I carried the weight of mistakes, the fear of getting in trouble, and the exhaustion of always trying to outrun consequences. When I was arrested, when probation kept pulling me back, when survival became a cycle instead of a season, those moments started shaping my decisions. I was not living from my identity. I was living from my circumstances. Many people do the same. They start believing that their environment is a prophecy instead of a challenge. They start thinking survival is their assignment when it was only meant to be a chapter.
My limitations were not mental. They were environmental. I was creative, intelligent, and driven, but I had never been placed in the right atmosphere to elevate properly. I was talented but misdirected. Purposeful but unaligned. I knew there was more for me, but I had not yet stepped into the rooms or relationships that matched the man I was becoming.
People live limited lives because they have not yet seen themselves outside of the conditions that shaped them. They have learned how to adapt but never learned how to ascend. They carry trauma like it is identity. They treat survival mechanisms like personality traits. They keep repeating cycles because cycles feel safer than the unknown.
My story proves that limitation is not a life sentence. The moment I began to see my story differently, the moment I connected the spiritual meaning behind my battles, the moment my dreams started revealing my internal war, something shifted. I began to realize that every restriction I faced was exposing a part of me that needed to grow. Each arrest, each setback, each moment of fear and frustration was a mirror showing me not my weakness but my assignment.
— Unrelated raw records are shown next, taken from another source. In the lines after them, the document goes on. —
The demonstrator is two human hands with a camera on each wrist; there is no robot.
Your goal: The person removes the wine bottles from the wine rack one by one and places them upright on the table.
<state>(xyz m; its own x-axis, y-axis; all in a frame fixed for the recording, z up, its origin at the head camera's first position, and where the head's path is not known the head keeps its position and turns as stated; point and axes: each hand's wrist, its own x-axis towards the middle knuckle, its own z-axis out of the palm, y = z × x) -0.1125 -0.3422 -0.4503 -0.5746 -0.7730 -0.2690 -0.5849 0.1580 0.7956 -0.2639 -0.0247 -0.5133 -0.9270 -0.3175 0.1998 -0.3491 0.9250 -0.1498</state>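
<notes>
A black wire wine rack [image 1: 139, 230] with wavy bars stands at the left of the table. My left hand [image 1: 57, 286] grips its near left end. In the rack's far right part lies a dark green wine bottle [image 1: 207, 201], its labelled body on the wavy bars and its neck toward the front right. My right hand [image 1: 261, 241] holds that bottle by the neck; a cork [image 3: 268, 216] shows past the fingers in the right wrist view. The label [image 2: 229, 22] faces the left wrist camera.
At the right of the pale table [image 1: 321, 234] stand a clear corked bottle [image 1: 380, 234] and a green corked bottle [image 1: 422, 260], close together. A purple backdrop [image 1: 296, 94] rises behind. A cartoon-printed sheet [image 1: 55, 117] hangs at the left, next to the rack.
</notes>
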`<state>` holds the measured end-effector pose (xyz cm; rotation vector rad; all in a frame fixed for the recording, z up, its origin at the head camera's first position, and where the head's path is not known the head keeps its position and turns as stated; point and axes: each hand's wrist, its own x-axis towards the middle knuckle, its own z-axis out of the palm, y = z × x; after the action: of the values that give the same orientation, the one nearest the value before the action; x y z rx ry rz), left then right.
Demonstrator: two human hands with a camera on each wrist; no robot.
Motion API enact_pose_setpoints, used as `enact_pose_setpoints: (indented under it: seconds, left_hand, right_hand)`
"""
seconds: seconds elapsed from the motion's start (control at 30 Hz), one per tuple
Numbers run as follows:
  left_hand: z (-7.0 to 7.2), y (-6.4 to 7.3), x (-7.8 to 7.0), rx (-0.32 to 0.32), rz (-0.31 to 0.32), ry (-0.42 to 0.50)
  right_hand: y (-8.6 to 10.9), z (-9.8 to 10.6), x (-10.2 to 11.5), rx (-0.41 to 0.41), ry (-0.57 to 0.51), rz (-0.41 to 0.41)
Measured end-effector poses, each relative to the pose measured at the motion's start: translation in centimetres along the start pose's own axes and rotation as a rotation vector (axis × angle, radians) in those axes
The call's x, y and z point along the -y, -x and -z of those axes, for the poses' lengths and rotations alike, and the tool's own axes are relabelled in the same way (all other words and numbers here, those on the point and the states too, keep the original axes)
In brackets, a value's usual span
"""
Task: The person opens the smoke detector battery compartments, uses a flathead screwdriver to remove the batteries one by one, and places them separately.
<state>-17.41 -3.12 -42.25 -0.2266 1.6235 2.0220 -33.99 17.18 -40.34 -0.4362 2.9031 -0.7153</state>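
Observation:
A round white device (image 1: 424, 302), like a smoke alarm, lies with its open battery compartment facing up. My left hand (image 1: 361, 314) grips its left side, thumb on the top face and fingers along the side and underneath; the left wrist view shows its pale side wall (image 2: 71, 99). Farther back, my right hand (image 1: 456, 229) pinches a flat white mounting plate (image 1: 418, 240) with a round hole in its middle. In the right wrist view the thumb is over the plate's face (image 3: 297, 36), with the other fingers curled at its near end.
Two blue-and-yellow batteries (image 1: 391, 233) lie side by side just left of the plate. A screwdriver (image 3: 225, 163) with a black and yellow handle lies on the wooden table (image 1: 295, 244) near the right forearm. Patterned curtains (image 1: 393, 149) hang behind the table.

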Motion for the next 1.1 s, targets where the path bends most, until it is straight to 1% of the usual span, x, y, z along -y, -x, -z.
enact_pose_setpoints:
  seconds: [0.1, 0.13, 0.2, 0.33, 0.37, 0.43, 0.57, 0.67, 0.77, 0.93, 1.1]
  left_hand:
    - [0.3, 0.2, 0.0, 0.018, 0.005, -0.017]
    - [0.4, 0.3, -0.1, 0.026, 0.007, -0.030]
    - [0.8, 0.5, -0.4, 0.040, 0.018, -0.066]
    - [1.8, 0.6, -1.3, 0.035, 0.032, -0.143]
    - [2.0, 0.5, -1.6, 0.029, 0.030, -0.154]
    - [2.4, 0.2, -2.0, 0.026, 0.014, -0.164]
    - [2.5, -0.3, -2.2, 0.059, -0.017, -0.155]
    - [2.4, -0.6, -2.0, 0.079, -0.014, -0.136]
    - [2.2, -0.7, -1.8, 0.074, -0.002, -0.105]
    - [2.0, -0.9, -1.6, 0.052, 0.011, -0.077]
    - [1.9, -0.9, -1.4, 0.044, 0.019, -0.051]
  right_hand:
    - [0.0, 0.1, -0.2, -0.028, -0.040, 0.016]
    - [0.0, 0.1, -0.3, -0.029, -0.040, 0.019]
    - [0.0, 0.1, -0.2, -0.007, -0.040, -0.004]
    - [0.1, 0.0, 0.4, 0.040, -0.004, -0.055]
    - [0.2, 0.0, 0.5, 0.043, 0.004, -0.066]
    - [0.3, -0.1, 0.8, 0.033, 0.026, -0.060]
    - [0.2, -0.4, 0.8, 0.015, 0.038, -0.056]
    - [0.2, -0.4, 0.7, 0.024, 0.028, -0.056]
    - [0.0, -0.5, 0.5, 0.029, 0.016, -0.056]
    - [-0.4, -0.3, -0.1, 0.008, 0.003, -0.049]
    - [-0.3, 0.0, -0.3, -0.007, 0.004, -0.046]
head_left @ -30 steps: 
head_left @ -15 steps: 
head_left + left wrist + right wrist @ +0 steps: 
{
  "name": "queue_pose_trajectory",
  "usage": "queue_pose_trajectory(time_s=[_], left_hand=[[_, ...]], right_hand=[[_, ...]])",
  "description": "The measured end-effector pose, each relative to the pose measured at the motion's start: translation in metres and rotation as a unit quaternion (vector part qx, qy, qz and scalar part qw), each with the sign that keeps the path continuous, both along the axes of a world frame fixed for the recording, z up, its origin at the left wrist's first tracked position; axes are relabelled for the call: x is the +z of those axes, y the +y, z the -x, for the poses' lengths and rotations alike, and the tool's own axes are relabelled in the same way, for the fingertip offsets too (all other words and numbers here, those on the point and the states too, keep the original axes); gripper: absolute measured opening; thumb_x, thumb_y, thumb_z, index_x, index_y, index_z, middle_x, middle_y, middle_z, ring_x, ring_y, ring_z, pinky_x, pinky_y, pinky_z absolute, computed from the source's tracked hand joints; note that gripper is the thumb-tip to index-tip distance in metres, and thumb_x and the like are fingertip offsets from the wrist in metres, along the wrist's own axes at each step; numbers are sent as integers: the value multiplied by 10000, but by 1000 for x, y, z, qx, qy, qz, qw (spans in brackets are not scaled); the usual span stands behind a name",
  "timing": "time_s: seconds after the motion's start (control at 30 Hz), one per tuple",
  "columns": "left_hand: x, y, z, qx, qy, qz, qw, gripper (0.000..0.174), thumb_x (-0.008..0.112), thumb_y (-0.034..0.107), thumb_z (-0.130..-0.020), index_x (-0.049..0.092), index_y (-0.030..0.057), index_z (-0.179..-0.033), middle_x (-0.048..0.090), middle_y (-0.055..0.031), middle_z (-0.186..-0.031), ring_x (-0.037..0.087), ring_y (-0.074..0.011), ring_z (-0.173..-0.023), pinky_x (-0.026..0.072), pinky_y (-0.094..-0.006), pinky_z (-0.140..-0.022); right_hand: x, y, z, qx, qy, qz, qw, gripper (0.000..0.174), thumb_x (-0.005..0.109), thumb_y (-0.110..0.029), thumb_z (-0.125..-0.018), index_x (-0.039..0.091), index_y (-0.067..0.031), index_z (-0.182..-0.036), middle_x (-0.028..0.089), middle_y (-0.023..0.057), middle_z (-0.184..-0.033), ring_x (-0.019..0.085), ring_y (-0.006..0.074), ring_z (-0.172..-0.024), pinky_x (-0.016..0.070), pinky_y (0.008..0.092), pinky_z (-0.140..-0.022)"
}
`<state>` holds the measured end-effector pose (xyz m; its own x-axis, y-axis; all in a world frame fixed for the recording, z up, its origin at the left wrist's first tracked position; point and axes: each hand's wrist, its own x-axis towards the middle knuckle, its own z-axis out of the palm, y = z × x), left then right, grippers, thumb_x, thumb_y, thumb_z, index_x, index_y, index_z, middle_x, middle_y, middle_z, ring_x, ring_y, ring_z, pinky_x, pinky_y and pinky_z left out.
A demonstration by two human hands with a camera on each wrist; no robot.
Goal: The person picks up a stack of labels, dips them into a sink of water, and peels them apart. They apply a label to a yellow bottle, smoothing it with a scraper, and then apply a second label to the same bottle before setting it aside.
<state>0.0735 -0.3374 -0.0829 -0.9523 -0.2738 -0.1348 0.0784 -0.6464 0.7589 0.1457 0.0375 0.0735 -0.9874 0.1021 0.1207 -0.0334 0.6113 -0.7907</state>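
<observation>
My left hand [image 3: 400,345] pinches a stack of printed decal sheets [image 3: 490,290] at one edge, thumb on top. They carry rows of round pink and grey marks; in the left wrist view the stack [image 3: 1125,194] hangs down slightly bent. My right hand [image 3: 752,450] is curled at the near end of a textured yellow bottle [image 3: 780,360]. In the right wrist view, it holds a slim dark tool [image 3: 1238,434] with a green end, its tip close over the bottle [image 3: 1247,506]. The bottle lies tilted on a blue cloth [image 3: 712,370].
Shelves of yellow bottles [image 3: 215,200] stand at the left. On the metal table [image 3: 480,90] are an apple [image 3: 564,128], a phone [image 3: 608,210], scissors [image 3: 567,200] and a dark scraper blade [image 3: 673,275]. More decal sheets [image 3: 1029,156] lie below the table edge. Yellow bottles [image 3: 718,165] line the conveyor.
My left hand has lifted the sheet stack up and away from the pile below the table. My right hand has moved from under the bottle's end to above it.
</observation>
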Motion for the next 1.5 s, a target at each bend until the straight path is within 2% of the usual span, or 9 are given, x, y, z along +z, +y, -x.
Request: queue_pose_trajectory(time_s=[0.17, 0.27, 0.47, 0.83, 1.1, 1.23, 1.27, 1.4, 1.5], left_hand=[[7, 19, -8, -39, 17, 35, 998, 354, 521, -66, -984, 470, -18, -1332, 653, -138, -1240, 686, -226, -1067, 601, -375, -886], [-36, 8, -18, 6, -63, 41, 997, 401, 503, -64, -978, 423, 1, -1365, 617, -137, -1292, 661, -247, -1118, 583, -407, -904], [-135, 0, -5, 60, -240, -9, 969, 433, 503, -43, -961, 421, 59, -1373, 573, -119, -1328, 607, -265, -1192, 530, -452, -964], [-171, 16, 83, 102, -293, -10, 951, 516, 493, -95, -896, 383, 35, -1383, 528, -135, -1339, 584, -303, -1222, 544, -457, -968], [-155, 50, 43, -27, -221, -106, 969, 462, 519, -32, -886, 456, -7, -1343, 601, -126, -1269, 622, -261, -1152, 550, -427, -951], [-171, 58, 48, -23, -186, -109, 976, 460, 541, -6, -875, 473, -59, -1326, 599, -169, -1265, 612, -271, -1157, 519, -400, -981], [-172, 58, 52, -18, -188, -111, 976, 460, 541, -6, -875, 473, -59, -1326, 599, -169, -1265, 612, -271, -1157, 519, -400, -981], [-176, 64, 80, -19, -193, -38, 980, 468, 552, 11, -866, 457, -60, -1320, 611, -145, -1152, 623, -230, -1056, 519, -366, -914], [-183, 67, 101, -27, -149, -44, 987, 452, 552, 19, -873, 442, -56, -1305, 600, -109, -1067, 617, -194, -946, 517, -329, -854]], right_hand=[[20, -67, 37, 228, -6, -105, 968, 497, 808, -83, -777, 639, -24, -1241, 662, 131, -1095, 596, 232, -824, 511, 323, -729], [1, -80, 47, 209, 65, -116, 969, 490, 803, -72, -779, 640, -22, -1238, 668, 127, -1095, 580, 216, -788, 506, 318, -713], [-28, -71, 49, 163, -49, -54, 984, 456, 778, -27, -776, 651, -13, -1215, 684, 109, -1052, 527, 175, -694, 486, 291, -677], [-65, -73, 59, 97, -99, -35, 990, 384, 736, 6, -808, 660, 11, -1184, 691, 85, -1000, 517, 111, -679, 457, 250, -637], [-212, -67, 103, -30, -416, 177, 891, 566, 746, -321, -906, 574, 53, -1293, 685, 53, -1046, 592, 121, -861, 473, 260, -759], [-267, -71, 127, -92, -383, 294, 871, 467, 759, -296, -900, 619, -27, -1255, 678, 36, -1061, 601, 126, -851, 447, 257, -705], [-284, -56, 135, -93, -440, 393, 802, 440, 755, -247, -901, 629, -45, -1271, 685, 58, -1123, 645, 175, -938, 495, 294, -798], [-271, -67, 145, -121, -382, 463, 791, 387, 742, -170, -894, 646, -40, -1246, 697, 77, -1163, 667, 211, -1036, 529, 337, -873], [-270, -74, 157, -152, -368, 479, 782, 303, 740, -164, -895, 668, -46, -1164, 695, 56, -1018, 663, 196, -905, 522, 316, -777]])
People live with limitations when they forget that they can outgrow the environment that created them. I learned that freedom begins the moment you stop accepting the story life handed you and start writing the one you were always meant to live. My life is proof that God can take a man who was misunderstood, misdirected, and almost lost in the system and turn him into a leader, an author, and a voice of transformation for others. Limitations may shape us, but they do not have the authority to define us unless we give them permission.